Sample size estimation for diagnostic test
In diagnostic research, sample size calculation plays an important role in ensuring validity and reliability. The right sample size is calculated based on the study objective. There are several objectives of a diagnostic study for accuracy, including the following: 1) estimating the accuracy of a diagnostic test, 2) determining whether 2 diagnostic tests have different accuracies, 3) evaluating whether 2 different diagnostic tests have equivalent accuracies,9) and 4) identifying an appropriate cut-off value for the test. For the first objective, the sample size must be calculated to ensure that the accuracy is estimated to a pre-specified precision. For the second objective, the sample size must be large enough to test whether the accuracies of the 2 tests are different, and the study must prove that they have a high enough power to detect differences. For the third objective, the sample size needs to be large enough to ensure that if the accuracies are truly equivalent, the study will have a high enough power for determining the equivalence. For the fourth objective, it should be ensured that the chosen cut-off value reaches the minimum requirements for sensitivity and specificity. The sample size for diagnostic accuracy studies is calculated based on the measures of accuracy, such as sensitivity, specificity, ROC curve, and sensitivity at a fixed false positive rate.
There may not exist a consensus reference standard, or the reference standard might be error prone because of the non-negligible percentage of the population in need. In these cases, it would be better to consult before planning the study on the choice of reference standard or statistical methods. To reduce the bias of estimates of sensitivity and specificity for diagnostic research, simply increasing the total sample size for the study will not be helpful. However, choosing the “right” subject during the planning phase, designing to eliminate bias in the study, and performing the “right” data analysis procedures are more helpful in eliminating or reducing bias.
The first step in a diagnostic study for accuracy is to set up the primary objective.
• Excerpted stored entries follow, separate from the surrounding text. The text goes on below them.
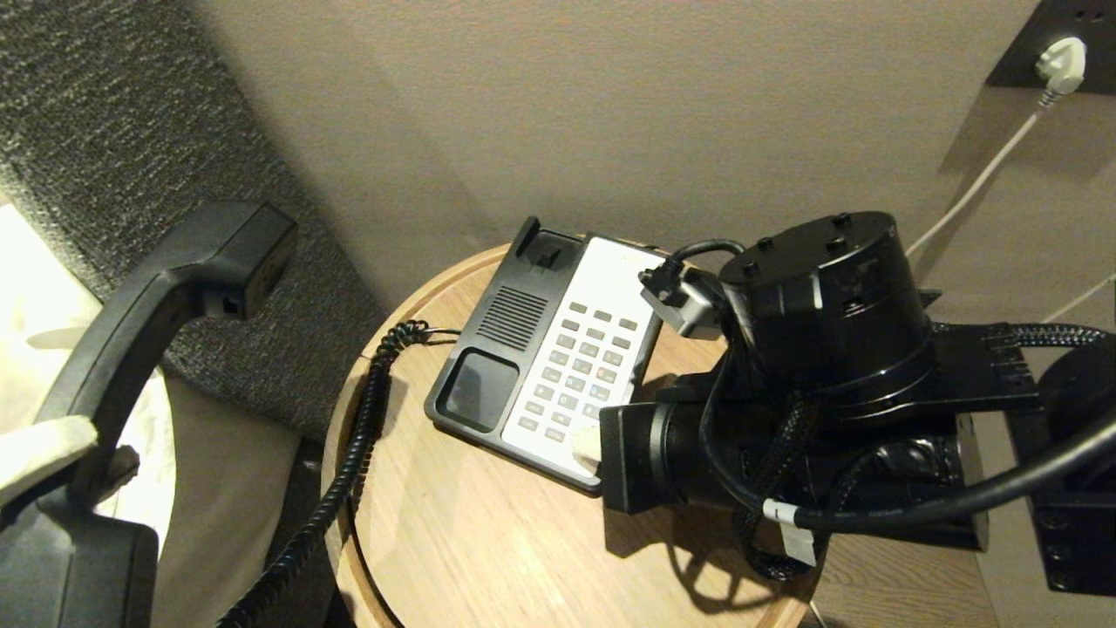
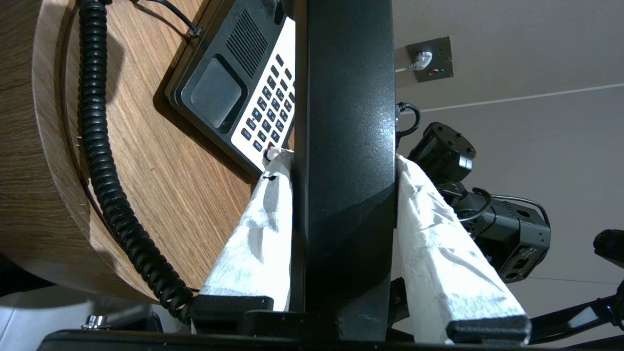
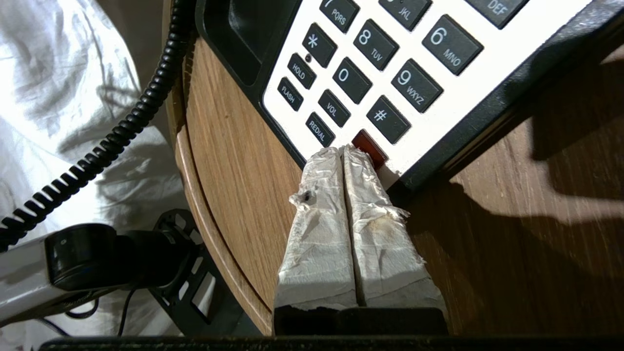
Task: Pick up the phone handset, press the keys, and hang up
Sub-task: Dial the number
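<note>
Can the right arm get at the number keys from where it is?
Probably yes. The right gripper, shut, has its fingertips at the keypad's near edge by the red key, nothing between. The left gripper holds the phone handset aside.

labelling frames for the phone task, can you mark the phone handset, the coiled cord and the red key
phone handset point(image 1: 131, 323): head view, on the curved grip below the upper end.
coiled cord point(image 1: 349, 462): head view, mid-run beside the table edge.
red key point(image 3: 369, 145): right wrist view, on its face just past the fingers.
</note>
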Motion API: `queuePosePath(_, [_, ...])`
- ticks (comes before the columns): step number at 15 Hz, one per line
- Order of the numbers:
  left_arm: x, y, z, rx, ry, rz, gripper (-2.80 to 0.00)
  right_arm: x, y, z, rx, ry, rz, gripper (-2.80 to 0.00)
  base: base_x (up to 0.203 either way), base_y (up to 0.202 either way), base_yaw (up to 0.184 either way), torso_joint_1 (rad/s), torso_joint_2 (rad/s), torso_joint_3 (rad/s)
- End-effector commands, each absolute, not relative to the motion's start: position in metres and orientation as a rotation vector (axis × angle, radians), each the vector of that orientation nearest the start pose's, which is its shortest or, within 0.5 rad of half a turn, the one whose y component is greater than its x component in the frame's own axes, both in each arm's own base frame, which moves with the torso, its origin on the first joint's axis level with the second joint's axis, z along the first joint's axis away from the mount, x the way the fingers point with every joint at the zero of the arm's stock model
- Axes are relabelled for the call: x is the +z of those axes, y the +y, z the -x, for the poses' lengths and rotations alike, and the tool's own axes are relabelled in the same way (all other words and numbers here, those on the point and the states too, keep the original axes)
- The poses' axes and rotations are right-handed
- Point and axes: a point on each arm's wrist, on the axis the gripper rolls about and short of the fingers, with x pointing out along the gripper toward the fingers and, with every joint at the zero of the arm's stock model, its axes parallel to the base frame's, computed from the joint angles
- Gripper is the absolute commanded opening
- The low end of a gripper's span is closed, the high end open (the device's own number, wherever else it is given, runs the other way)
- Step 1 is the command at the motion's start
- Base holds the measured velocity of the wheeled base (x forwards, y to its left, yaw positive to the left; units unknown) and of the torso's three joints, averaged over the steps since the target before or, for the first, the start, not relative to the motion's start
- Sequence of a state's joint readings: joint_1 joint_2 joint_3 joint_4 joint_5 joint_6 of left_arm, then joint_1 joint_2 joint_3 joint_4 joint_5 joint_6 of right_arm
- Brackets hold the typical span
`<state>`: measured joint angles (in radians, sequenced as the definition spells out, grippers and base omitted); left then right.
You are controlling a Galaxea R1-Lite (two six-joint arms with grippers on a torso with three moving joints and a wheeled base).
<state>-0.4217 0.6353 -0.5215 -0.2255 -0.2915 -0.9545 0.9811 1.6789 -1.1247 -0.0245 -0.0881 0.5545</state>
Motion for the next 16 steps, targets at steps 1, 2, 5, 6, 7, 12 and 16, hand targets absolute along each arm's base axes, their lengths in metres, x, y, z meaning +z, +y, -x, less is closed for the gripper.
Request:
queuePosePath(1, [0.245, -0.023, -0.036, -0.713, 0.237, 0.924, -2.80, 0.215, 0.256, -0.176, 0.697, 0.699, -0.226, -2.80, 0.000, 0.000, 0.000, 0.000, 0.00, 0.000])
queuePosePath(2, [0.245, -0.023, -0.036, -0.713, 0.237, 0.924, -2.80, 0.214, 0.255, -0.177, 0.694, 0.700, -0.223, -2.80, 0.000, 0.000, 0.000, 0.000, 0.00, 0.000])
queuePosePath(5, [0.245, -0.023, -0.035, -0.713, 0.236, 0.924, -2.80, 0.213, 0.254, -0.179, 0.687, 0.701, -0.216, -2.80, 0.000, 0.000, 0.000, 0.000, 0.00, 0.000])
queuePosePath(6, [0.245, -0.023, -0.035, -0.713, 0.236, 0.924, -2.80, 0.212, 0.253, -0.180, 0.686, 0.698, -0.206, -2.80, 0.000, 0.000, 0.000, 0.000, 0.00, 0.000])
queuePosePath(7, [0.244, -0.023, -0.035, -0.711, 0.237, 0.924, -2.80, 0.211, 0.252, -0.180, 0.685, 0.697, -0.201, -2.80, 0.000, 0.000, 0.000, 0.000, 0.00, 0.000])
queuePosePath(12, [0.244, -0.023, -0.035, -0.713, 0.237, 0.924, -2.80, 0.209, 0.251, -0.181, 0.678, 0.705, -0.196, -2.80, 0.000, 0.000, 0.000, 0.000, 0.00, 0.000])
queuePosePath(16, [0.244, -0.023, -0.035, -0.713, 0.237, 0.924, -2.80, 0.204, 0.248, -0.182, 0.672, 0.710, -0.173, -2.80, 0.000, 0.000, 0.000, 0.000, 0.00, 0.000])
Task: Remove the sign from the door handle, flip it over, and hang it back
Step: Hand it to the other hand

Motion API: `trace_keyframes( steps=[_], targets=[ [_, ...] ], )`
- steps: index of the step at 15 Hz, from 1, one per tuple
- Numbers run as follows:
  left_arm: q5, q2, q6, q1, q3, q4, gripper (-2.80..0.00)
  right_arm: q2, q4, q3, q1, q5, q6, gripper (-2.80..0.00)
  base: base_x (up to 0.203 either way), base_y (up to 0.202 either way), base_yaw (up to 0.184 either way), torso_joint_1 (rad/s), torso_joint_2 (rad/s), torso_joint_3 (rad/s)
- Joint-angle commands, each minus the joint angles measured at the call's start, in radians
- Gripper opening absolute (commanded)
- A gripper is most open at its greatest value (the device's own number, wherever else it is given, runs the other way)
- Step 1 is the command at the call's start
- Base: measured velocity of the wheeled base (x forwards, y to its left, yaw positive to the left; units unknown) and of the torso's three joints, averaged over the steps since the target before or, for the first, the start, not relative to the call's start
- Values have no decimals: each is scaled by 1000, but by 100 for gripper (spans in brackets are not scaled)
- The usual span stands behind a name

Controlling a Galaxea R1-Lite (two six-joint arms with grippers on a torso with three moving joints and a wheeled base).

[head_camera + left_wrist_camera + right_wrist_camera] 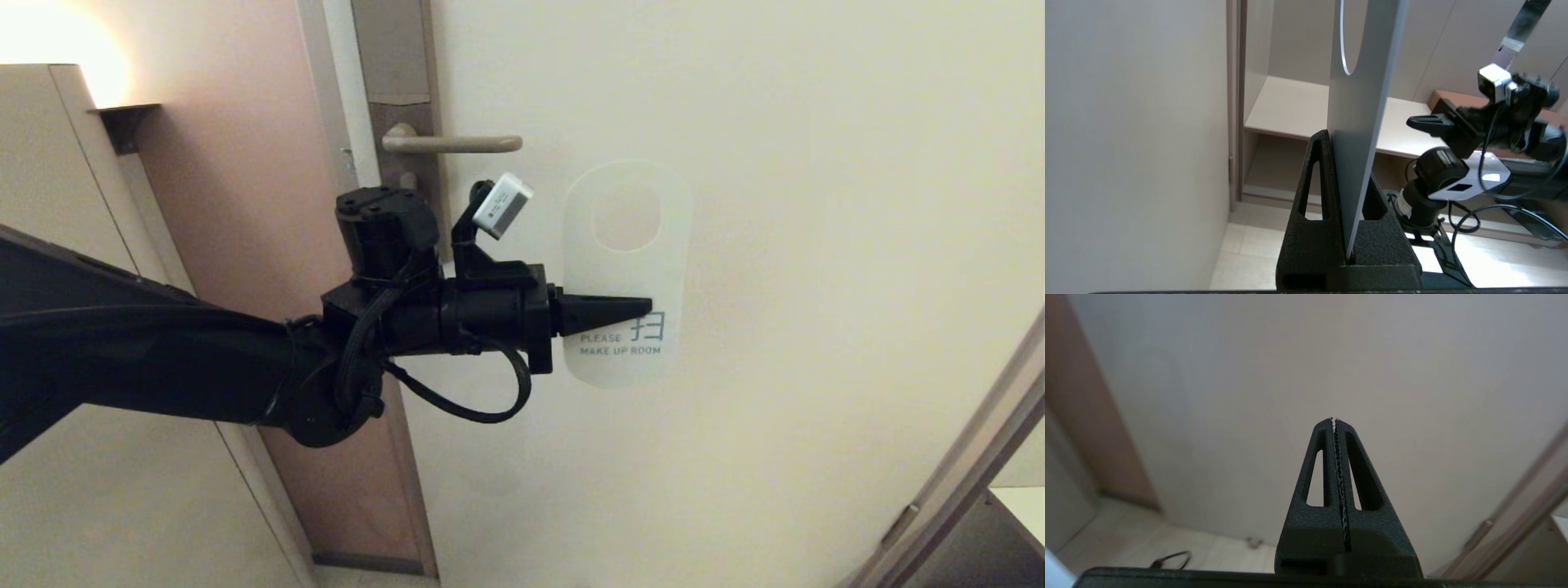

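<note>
Left hand [645,309] pinching flat round-ended white sign [627,269], below slim lever door handle [453,144]

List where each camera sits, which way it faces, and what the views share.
Head view: high on the robot, facing the door; left gripper holds the flat white round-ended sign below the bronze-grey lever handle.
Left wrist view: behind the clamped fingers, sign edge-on; right gripper beyond.
Right wrist view: closed right gripper, bare door.
Shared: sign.

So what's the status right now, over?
Left end effector shut on white round-ended sign, off the bronze-grey lever handle. Right end effector shut, empty, parked low. Nothing in the way.
</note>
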Motion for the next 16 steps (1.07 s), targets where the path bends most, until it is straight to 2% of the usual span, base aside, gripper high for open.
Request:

When the objective is clearly stated, “right” subjects can be selected and a well-designed study can be carried out. In addition, it is very important to understand how to select and interpret diagnostic tests based on statistical methods.

Conflict of Interest

The author has no financial conflicts of interest.

Figure 1.
The trade-off between sensitivity and specificity.
FN = false negative; FP = false positive; TN = true negative; TP = true positive.
Table 1.
A 2×2 count table for comparing a new test result to a reference standard (using gold standard)
Test result Condition (disease)
Positive (D+) Negative (D−)
Positive (T+) n11 n12 n
Negative (T−) n21 n22 n
Total n·1 n·2 N

Data are represented as below: n11, number of true positive events; n12, number of false positive events; n21, number of false negative events; n22, number of true negative events.

Table 2.
A 2×2 count table for comparing a new test result to a non-reference standard
Test result Non-reference standard
Positive (D+) Negative (D−)
Positive(T+) n11 n12 n
Negative(T−) n21 n22 n
Total n·1 n·2 N

Data are represented as below: n11, number of true positive events; n12, number of false positive events; n21, number of false negative events; n22, number of true negative events.